[SPARK-21492][SQL][2.4] Fix memory leak in SortMergeJoin #26210

xuanyuanking · 2019-10-22T12:14:54Z

What changes were proposed in this pull request?

We shall have a new mechanism that the downstream operators may notify its parents that they may release the output data stream. In this PR, we implement the mechanism as below:

Add function named cleanupResources in SparkPlan, which default call children's cleanupResources function, the operator which need a resource cleanup should rewrite this with the self cleanup and also call super.cleanupResources, like SortExec in this PR.
Add logic support on the trigger side, in this PR is SortMergeJoinExec, which make sure and call the cleanupResources to do the cleanup job for all its upstream(children) operator.

Why are the changes needed?

Bugfix for SortMergeJoin memory leak, and implement a general framework for SparkPlan resource cleanup.

Does this PR introduce any user-facing change?

No.

How was this patch tested?

UT: Add new test suite JoinWithResourceCleanSuite to check both standard and code generation scenario.

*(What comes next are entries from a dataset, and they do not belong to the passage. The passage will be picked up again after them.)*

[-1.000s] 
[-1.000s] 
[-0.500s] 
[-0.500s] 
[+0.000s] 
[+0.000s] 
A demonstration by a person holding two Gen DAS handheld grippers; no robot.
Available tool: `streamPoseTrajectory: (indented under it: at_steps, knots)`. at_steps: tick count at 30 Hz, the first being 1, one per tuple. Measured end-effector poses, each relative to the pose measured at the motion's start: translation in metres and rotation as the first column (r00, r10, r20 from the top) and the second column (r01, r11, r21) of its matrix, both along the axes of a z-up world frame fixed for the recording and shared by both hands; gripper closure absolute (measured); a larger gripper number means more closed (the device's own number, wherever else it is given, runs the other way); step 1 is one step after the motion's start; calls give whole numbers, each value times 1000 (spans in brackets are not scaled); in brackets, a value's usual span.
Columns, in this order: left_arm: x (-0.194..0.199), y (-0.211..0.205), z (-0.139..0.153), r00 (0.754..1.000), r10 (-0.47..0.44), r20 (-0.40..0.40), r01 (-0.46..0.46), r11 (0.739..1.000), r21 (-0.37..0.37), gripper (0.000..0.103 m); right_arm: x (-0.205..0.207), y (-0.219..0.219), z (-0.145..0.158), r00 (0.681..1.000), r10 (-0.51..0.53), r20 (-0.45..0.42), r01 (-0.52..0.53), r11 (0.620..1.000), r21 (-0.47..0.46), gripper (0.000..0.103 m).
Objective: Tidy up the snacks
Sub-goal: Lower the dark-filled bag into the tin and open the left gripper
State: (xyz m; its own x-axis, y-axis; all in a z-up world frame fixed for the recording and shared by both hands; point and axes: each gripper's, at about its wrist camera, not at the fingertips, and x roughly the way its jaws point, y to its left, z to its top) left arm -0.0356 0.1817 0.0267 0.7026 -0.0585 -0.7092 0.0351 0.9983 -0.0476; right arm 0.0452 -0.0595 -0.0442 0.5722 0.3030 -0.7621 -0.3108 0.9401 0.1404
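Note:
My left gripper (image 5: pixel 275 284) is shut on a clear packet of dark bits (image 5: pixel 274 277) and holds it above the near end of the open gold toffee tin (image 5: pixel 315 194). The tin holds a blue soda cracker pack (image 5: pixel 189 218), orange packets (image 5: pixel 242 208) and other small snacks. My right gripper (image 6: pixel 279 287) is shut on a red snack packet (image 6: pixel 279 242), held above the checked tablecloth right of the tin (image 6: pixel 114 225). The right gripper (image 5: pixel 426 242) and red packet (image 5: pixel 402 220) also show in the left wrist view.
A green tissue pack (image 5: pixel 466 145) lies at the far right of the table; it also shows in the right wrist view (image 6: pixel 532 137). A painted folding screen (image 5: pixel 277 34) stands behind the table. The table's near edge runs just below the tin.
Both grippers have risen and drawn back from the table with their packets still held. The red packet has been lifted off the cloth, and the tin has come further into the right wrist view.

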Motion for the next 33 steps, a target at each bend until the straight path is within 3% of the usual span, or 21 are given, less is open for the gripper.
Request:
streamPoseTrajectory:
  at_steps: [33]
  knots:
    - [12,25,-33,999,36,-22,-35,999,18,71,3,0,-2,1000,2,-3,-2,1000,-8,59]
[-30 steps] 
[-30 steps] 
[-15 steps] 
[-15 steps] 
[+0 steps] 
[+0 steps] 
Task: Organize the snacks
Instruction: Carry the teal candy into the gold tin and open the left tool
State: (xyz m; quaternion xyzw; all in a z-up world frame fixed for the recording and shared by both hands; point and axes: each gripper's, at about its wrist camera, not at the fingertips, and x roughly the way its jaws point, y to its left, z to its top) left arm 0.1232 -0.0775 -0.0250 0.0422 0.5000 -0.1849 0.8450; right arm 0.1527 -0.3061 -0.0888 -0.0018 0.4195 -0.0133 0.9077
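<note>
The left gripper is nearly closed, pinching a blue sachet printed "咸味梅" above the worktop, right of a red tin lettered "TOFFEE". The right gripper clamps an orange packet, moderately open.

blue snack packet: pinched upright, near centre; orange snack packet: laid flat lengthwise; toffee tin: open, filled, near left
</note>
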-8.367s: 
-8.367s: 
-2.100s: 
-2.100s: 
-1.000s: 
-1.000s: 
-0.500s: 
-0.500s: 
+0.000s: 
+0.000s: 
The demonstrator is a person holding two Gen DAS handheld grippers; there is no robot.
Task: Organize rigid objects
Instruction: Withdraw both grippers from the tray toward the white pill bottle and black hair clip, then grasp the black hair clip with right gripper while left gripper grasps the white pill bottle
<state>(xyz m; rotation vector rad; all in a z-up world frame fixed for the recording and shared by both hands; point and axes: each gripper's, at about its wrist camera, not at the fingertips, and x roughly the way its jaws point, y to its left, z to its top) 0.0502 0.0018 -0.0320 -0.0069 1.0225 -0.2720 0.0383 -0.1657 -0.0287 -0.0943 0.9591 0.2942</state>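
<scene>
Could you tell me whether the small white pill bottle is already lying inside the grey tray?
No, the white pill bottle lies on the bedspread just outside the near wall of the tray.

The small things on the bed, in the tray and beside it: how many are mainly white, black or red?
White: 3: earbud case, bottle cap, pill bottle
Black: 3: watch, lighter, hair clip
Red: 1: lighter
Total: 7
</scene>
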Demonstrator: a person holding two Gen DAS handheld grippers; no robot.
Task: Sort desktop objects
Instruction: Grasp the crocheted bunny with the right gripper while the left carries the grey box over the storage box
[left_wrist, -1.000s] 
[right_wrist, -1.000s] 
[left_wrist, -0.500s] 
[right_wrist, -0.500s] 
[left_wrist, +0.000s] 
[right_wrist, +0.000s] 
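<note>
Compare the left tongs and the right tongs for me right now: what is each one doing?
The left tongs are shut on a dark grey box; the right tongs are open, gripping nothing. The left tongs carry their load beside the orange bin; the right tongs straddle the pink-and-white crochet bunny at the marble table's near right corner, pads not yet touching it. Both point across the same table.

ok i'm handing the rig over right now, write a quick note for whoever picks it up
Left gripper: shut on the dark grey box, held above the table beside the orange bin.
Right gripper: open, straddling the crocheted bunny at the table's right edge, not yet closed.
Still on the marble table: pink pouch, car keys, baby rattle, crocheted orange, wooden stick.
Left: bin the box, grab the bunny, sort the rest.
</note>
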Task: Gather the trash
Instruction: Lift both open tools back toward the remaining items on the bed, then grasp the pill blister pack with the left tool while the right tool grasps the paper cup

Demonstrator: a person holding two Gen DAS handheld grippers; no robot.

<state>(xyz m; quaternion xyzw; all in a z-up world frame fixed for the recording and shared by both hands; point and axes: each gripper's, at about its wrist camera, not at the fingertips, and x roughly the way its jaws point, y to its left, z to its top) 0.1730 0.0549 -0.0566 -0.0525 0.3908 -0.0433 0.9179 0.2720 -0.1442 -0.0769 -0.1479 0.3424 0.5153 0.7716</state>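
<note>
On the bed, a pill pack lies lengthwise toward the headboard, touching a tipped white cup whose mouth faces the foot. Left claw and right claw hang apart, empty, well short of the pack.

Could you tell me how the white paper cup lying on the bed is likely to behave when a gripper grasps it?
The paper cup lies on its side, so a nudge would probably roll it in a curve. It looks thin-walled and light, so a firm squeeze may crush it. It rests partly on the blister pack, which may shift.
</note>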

Integrate Test: Test with driver/executor default memory set 1g, local mode 10 thread. The below test(thanks taosaildrone for providing this test here) will pass with this PR.

from pyspark.sql.functions import rand, col

spark.conf.set("spark.sql.join.preferSortMergeJoin", "true")
spark.conf.set("spark.sql.autoBroadcastJoinThreshold", -1)

r1 = spark.range(1, 1001).select(col("id").alias("timestamp1"))
r1 = r1.withColumn('value', rand())
r2 = spark.range(1000, 1001).select(col("id").alias("timestamp2"))
r2 = r2.withColumn('value2', rand())
joined = r1.join(r2, r1.timestamp1 == r2.timestamp2, "inner")
joined = joined.coalesce(1)
joined.explain()
joined.show()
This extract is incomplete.